[Latitude 2120] Memory test fails on Alpha 3

Bug #823419 reported by Jeff Lane 
8
This bug affects 1 person
Affects Status Importance Assigned to Milestone
Checkbox
Fix Released
Low
Jeff Lane 
linux (Ubuntu)
Invalid
Medium
Ara Pulido

Bug Description

During the test certification run on Oneiric Alpha 3, the Memory test fails. This may be an issue with the test on Oneiric, or it may be an issue with Oneiric on this machine, so I'm marking it as a blocker and also opening this against the OS as well as Checkbox, we can mark invalid later for the correct package.

ProblemType: Bug
DistroRelease: Ubuntu 11.10
Package: linux-image-3.0.0-8-generic 3.0.0-8.10
ProcVersionSignature: Ubuntu 3.0.0-8.10-generic 3.0.1
Uname: Linux 3.0.0-8-generic i686
AlsaVersion: Advanced Linux Sound Architecture Driver Version 1.0.24.
AplayDevices:
 **** List of PLAYBACK Hardware Devices ****
 card 0: Intel [HDA Intel], device 0: ALC269VB Analog [ALC269VB Analog]
   Subdevices: 0/1
   Subdevice #0: subdevice #0
Architecture: i386
ArecordDevices:
 **** List of CAPTURE Hardware Devices ****
 card 0: Intel [HDA Intel], device 0: ALC269VB Analog [ALC269VB Analog]
   Subdevices: 1/1
   Subdevice #0: subdevice #0
AudioDevicesInUse:
 USER PID ACCESS COMMAND
 /dev/snd/controlC0: ubuntu 1594 F.... pulseaudio
 /dev/snd/pcmC0D0p: ubuntu 1594 F...m pulseaudio
CRDA: Error: [Errno 2] No such file or directory
Card0.Amixer.info:
 Card hw:0 'Intel'/'HDA Intel at 0xf6dfc000 irq 46'
   Mixer name : 'Realtek ALC269VB'
   Components : 'HDA:10ec0269,102804a5,00100100'
   Controls : 14
   Simple ctrls : 9
Date: Tue Aug 9 11:58:26 2011
HibernationDevice: RESUME=UUID=5f260aea-daa2-47cc-92b2-31114e3c8ef6
InstallationMedia: Ubuntu 11.10 "Oneiric Ocelot" - Alpha i386 (20110803.1)
MachineType: Dell Inc. Latitude 2120
ProcEnviron:
 LANG=en_US.UTF-8
 SHELL=/bin/bash
ProcKernelCmdLine: BOOT_IMAGE=/boot/vmlinuz-3.0.0-8-generic root=UUID=08fbc92a-95f3-46a5-b5ea-ea48d3df5663 ro quiet splash initcall_debug vt.handoff=7
RelatedPackageVersions:
 linux-restricted-modules-3.0.0-8-generic N/A
 linux-backports-modules-3.0.0-8-generic N/A
 linux-firmware 1.56
SourcePackage: linux
StagingDrivers: brcmsmac rts_pstor brcmutil
UpgradeStatus: No upgrade log present (probably fresh install)
dmi.bios.date: 10/06/2010
dmi.bios.vendor: Dell Inc.
dmi.bios.version: W06
dmi.board.name: DOE3C2
dmi.board.vendor: Dell Inc.
dmi.chassis.type: 8
dmi.chassis.vendor: Dell Inc.
dmi.modalias: dmi:bvnDellInc.:bvrW06:bd10/06/2010:svnDellInc.:pnLatitude2120:pvr:rvnDellInc.:rnDOE3C2:rvr:cvnDellInc.:ct8:cvr:
dmi.product.name: Latitude 2120
dmi.sys.vendor: Dell Inc.

Revision history for this message
Jeff Lane  (bladernr) wrote :
tags: added: blocks-hwcert
Revision history for this message
Jeff Lane  (bladernr) wrote :

Update: this successfully completed on the Inspiron 1122, so it seems to not necessarily be a test issue. More likely a system issue with the 2120.

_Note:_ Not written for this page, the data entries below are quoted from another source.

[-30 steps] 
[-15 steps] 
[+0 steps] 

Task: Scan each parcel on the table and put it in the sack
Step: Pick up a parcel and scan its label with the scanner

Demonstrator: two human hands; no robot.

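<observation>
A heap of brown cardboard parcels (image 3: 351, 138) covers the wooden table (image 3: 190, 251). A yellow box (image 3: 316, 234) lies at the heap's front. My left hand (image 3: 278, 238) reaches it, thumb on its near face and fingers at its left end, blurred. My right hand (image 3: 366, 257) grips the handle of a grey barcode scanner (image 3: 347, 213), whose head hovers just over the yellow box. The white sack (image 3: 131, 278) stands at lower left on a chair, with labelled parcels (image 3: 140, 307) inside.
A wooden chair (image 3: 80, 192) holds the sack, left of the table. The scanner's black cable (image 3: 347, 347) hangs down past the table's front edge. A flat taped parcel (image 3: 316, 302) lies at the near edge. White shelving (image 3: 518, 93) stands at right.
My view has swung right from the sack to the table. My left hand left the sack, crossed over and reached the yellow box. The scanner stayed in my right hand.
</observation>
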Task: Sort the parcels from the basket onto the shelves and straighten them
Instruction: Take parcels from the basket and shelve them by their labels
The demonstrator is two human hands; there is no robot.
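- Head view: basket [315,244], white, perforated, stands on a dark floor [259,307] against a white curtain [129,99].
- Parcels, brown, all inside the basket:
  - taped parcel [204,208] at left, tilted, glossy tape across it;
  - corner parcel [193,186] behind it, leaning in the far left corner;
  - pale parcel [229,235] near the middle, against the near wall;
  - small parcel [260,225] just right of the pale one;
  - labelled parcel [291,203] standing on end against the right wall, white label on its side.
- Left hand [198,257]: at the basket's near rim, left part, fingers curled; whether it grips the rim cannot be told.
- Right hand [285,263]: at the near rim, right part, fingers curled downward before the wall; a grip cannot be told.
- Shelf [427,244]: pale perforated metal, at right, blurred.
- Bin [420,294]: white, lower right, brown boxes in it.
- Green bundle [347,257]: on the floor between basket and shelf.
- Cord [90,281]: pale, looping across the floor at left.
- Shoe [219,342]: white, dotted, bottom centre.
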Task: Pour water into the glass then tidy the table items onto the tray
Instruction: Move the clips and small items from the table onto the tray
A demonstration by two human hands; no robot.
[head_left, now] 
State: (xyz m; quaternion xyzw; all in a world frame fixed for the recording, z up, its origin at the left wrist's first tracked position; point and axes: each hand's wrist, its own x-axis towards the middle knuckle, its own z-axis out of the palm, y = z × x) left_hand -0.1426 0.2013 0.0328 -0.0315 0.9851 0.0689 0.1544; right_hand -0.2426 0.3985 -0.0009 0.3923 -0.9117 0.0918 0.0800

Revision history for this message
Brendan Donegan (brendan-donegan) wrote :

Can you attach the output of the memory test from this system? I want to see if it matches the failure on a different system in Natty.

Revision history for this message
Jeff Lane  (bladernr) wrote :

System Memory: 2003 MB
Free Memory: 1530 MB
Swap Memory: 2036 MB
i686 arch, Limiting Process Memory: 1024
Testing memory with 2 processes
Running threaded memory test:
Started: process 0 pid 23993: /usr/share/checkbox/scripts/threaded_memtest -qpv -m1024m -t60
Started: process 1 pid 23994: /usr/share/checkbox/scripts/threaded_memtest -qpv -m1024m -t60
Error: process 0 pid 23993 retuned 137 process 0 pid 23993 returned success
Error: process 1 pid 23994 retuned 137 process 1 pid 23994 returned success
Multi-process, threaded memory Test FAILED

^^^
That is from the checkbox run that had the failure... I didn't capture the messages when I ran memory test alone, but htey were similar to this.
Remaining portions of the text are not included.